* What is required *
The entries are to be output once more, word for word.

-- Opening Marker --

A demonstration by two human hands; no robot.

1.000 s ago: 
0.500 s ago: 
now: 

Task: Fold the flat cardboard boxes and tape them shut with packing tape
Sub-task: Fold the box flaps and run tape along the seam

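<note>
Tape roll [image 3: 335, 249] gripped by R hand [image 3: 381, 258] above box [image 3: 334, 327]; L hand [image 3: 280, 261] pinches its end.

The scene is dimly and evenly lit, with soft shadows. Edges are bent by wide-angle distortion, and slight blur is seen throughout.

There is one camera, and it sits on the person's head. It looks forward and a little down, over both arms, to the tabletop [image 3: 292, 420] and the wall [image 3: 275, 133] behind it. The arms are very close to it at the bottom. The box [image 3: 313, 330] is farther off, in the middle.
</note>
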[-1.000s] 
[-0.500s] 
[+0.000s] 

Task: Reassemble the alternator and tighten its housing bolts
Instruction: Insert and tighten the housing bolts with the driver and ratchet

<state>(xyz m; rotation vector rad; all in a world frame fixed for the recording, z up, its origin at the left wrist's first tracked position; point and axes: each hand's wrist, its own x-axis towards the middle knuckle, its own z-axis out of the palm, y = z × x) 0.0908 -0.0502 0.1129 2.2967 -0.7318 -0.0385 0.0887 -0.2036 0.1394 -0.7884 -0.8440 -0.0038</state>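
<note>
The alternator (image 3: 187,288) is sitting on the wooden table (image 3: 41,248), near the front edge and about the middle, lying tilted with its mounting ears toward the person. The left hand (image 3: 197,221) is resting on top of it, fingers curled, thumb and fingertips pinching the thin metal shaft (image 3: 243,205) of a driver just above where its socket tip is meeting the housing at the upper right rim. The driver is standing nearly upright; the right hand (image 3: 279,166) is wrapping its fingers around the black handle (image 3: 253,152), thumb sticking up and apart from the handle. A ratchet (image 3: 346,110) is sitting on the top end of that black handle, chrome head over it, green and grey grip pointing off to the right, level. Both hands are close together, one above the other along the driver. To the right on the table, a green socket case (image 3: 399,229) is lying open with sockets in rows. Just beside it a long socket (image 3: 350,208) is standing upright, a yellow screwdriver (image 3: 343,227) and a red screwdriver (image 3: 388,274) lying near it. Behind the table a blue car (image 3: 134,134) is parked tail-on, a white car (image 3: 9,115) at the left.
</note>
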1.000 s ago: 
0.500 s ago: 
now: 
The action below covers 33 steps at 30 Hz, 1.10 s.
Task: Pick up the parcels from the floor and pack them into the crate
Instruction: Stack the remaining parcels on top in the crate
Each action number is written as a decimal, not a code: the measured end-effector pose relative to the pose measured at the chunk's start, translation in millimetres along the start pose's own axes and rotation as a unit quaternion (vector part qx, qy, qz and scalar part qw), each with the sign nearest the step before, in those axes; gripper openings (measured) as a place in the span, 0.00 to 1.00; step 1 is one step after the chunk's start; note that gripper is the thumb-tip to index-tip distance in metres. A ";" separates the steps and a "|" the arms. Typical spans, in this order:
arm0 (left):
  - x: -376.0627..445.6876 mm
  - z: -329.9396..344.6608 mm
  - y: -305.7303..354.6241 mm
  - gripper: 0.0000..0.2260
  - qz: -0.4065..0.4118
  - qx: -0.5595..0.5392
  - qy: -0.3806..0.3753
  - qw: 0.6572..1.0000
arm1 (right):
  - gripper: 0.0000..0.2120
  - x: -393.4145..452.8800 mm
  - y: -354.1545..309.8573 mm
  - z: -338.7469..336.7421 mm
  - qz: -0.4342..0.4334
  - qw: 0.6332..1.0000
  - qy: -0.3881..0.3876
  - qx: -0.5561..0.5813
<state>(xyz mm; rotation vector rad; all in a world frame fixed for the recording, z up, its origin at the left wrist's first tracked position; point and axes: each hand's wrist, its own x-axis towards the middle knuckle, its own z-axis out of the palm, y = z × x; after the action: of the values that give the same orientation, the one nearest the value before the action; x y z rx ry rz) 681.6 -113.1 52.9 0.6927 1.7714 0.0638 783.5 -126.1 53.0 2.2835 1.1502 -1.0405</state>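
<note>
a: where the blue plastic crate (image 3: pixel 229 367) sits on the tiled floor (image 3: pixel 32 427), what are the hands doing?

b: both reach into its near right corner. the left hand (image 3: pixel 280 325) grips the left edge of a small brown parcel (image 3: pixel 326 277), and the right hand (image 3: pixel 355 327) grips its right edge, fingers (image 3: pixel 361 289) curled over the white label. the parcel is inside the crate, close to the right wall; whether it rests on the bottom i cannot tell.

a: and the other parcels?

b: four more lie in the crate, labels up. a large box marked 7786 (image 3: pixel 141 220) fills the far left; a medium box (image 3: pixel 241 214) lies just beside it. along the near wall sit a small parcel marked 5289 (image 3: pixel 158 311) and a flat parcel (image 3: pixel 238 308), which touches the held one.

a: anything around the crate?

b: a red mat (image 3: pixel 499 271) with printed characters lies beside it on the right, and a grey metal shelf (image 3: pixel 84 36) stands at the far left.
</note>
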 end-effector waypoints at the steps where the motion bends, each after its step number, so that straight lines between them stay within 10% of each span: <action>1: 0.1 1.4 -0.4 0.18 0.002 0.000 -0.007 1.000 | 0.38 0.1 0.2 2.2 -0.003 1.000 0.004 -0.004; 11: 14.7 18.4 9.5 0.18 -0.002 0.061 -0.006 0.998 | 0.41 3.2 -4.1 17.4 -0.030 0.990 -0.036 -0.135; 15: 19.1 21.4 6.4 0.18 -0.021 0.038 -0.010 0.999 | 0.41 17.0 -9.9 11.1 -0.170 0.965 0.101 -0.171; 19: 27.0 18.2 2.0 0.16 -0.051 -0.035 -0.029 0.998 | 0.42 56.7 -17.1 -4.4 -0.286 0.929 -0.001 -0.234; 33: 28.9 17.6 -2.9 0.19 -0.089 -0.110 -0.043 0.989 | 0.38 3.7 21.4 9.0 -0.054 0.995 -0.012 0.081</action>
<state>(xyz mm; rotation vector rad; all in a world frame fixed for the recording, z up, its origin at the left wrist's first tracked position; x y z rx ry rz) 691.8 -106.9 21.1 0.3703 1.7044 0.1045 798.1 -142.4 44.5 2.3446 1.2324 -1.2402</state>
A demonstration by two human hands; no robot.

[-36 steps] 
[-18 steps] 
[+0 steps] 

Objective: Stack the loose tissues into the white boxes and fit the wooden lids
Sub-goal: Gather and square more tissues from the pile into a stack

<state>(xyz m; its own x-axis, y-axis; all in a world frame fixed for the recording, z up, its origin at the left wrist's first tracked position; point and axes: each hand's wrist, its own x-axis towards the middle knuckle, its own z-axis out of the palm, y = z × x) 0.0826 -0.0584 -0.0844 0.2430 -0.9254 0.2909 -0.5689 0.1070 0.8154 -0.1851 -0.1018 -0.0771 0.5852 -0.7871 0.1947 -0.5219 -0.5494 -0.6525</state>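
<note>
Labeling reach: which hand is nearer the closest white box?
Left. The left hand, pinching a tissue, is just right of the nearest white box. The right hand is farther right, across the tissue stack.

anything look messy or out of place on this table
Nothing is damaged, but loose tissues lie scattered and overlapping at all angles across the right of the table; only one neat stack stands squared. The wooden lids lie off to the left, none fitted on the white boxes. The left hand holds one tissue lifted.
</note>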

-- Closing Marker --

* Result of the exercise *
A demonstration by two human hands; no robot.

1.000 s ago: 
0.500 s ago: 
now: 

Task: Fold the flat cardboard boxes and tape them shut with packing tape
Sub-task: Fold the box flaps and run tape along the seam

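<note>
Tape roll [image 3: 335, 249] gripped by R hand [image 3: 381, 258] above box [image 3: 334, 327]; L hand [image 3: 280, 261] pinches its end.

The scene is dimly and evenly lit, with soft shadows. Edges are bent by wide-angle distortion, and slight blur is seen throughout.

There is one camera, and it sits on the person's head. It looks forward and a little down, over both arms, to the tabletop [image 3: 292, 420] and the wall [image 3: 275, 133] behind it. The arms are very close to it at the bottom. The box [image 3: 313, 330] is farther off, in the middle.
</note>
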[-1.000s] 
[-0.500s] 
[+0.000s] 

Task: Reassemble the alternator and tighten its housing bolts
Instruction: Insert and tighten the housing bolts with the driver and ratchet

<state>(xyz m; rotation vector rad; all in a world frame fixed for the recording, z up, its origin at the left wrist's first tracked position; point and axes: each hand's wrist, its own x-axis towards the middle knuckle, its own z-axis out of the palm, y = z × x) 0.0908 -0.0502 0.1129 2.2967 -0.7318 -0.0385 0.0887 -0.2036 0.1394 -0.7884 -0.8440 -0.0038</state>
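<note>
The alternator (image 3: 187,288) is sitting on the wooden table (image 3: 41,248), near the front edge and about the middle, lying tilted with its mounting ears toward the person. The left hand (image 3: 197,221) is resting on top of it, fingers curled, thumb and fingertips pinching the thin metal shaft (image 3: 243,205) of a driver just above where its socket tip is meeting the housing at the upper right rim. The driver is standing nearly upright; the right hand (image 3: 279,166) is wrapping its fingers around the black handle (image 3: 253,152), thumb sticking up and apart from the handle. A ratchet (image 3: 346,110) is sitting on the top end of that black handle, chrome head over it, green and grey grip pointing off to the right, level. Both hands are close together, one above the other along the driver. To the right on the table, a green socket case (image 3: 399,229) is lying open with sockets in rows. Just beside it a long socket (image 3: 350,208) is standing upright, a yellow screwdriver (image 3: 343,227) and a red screwdriver (image 3: 388,274) lying near it. Behind the table a blue car (image 3: 134,134) is parked tail-on, a white car (image 3: 9,115) at the left.
</note>
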1.000 s ago: 
0.500 s ago: 
now: 
The action below covers 33 steps at 30 Hz, 1.10 s.
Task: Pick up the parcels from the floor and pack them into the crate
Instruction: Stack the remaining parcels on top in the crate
Each action number is written as a decimal, not a code: the measured end-effector pose relative to the pose measured at the chunk's start, translation in millimetres along the start pose's own axes and rotation as a unit quaternion (vector part qx, qy, qz and scalar part qw), each with the sign nearest the step before, in those axes; gripper openings (measured) as a place in the span, 0.00 to 1.00; step 1 is one step after the chunk's start; note that gripper is the thumb-tip to index-tip distance in metres. A ";" separates the steps and a "|" the arms. Typical spans, in this order:
arm0 (left):
  - x: -376.0627..445.6876 mm
  - z: -329.9396..344.6608 mm
  - y: -305.7303..354.6241 mm
  - gripper: 0.0000..0.2260
  - qz: -0.4065..0.4118
  - qx: -0.5595..0.5392
  - qy: -0.3806..0.3753
  - qw: 0.6572..1.0000
arm1 (right):
  - gripper: 0.0000..0.2120
  - x: -393.4145..452.8800 mm
  - y: -354.1545..309.8573 mm
  - z: -338.7469..336.7421 mm
  - qz: -0.4342..0.4334
  - qw: 0.6332..1.0000
  - qy: -0.3881..0.3876
  - qx: -0.5561..0.5813
<state>(xyz mm; rotation vector rad; all in a world frame fixed for the recording, z up, its origin at the left wrist's first tracked position; point and axes: each hand's wrist, its own x-axis towards the middle knuckle, its own z-axis out of the palm, y = z × x; after the action: of the values that give the same orientation, the one nearest the value before the action; x y z rx ry rz) 681.6 -113.1 52.9 0.6927 1.7714 0.0638 783.5 -126.1 53.0 2.2835 1.1502 -1.0405</state>
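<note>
a: where the blue plastic crate (image 3: pixel 229 367) sits on the tiled floor (image 3: pixel 32 427), what are the hands doing?

b: both reach into its near right corner. the left hand (image 3: pixel 280 325) grips the left edge of a small brown parcel (image 3: pixel 326 277), and the right hand (image 3: pixel 355 327) grips its right edge, fingers (image 3: pixel 361 289) curled over the white label. the parcel is inside the crate, close to the right wall; whether it rests on the bottom i cannot tell.

a: and the other parcels?

b: four more lie in the crate, labels up. a large box marked 7786 (image 3: pixel 141 220) fills the far left; a medium box (image 3: pixel 241 214) lies just beside it. along the near wall sit a small parcel marked 5289 (image 3: pixel 158 311) and a flat parcel (image 3: pixel 238 308), which touches the held one.

a: anything around the crate?

b: a red mat (image 3: pixel 499 271) with printed characters lies beside it on the right, and a grey metal shelf (image 3: pixel 84 36) stands at the far left.
</note>
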 end-effector waypoints at the steps where the motion bends, each after its step number, so that straight lines between them stay within 10% of each span: <action>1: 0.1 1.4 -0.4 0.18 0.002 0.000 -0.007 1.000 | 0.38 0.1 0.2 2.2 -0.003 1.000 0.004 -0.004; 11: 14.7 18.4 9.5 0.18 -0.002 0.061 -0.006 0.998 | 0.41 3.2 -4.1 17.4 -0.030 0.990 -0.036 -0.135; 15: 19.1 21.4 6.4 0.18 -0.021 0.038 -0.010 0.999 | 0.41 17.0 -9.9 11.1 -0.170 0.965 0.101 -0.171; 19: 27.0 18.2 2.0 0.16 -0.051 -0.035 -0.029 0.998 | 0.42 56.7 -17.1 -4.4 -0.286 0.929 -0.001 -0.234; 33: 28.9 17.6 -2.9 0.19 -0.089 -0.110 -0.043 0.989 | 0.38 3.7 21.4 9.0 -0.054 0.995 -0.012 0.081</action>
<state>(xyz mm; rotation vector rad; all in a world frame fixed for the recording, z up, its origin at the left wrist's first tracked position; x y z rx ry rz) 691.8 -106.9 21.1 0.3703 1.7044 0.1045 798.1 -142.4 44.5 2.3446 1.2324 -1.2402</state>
A demonstration by two human hands; no robot.

[-36 steps] 
[-18 steps] 
[+0 steps] 

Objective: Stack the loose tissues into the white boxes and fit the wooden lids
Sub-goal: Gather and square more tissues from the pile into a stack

<state>(xyz m; its own x-axis, y-axis; all in a world frame fixed for the recording, z up, its origin at the left wrist's first tracked position; point and axes: each hand's wrist, its own x-axis towards the middle knuckle, its own z-axis out of the palm, y = z × x) 0.0826 -0.0584 -0.0844 0.2430 -0.9254 0.2909 -0.5689 0.1070 0.8154 -0.1851 -0.1018 -0.0771 0.5852 -0.7871 0.1947 -0.5219 -0.5494 -0.6525</state>
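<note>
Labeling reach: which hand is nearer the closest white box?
Left. The left hand, pinching a tissue, is just right of the nearest white box. The right hand is farther right, across the tissue stack.

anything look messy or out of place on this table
Nothing is damaged, but loose tissues lie scattered and overlapping at all angles across the right of the table; only one neat stack stands squared. The wooden lids lie off to the left, none fitted on the white boxes. The left hand holds one tissue lifted.
</note>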

Nothing else is required for this exercise.